Surface rust cleaning up easy...PB Blaster and 220 wet paper. Cast iron is spotless except a couple of dings (like ball peen hammer got it). Definitely not worth a trip to machine shop. Top is dead-on flat in all directions...including the cast aluminum wings (DJ ad calls it "grey metal")...they are definitely heavy. Fence rail is off and cleaned up likewise...fence is geared for micro-adjust with pull-knob for disengaging for quick slide. Track to blade is very square with only .004 difference from one edge of blade to the other when fully raised. Cast iron insert likewise cleaned up nicely. So far I haven't had to do any heavy sanding. Sides of top and wings are painted so will sand that down to metal (or strip it). I'm likely to replace the flat-head machine tapered screws with Phillips if I can sink them into the counterbore and the taper matches... Base is cast and has dimpled paint rust towards bottom...will sand the heck out of that and then prime and paint. Will go back to other thread for info on cleaning surface rust from carbide 12 " blades. Blades are 1" bore with bushing to 3/4. Bushings are removable and have contacted Freud for dado bored to 1". They said they bore them when ordered through any retailer. Haven't made up my mind yet on cutting arbor to 5/8".

This weekend will get some help taking the top and innards etc off (the whole shebang comes off the pedestal in one fell swoop)...4 bolts.

And, yes...pictures coming as soon as I download off phone and camera and sort them out.

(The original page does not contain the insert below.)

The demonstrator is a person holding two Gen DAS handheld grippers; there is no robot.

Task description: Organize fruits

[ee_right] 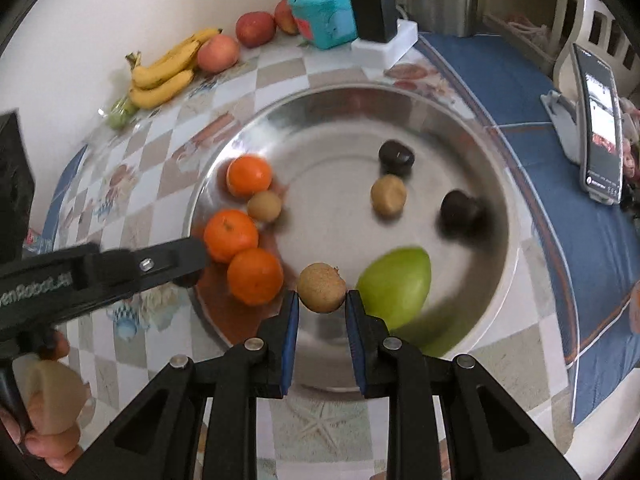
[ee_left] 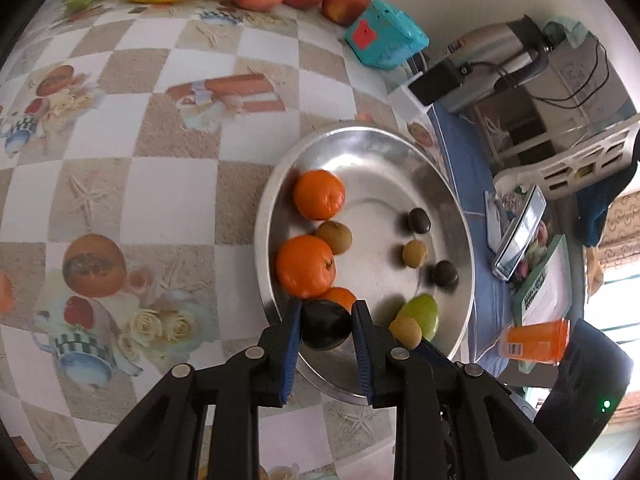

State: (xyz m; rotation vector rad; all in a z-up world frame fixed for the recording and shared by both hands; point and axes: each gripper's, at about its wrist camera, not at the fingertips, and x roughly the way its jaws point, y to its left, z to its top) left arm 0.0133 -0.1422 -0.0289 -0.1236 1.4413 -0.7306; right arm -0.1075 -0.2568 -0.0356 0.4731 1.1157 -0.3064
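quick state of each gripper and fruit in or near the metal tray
left gripper: shut on a dark round fruit
right gripper: shut on a brown kiwi-like fruit
three oranges: lying together at one side of the metal tray
green mango: lying in the tray, blurred
bananas: on the table by the wall, outside the tray

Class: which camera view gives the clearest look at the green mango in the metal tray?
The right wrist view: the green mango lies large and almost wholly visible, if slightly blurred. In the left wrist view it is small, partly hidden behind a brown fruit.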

I'm feeling lucky...except ribs still hurt 

I'm really grateful to you all for letting me post my progress...


----------



## Rogerdodge (Apr 24, 2014)

This is a most interesting post , Nick . It is us who are grateful to you for posting it , not the other way round .....


Rog


----------



## Nickp (Dec 4, 2012)

Here's a pic of the motor...if anybody recognizes it, much appreciated...thanks...

Nameplate info follows:
SF 1.20
No. 6683JE04715
NEMA 204
Type K8 (or KB)
TRise 40*CCONT
Phase 1
HP 2
Amps 26/13
RPM 3450
Frame 12710


----------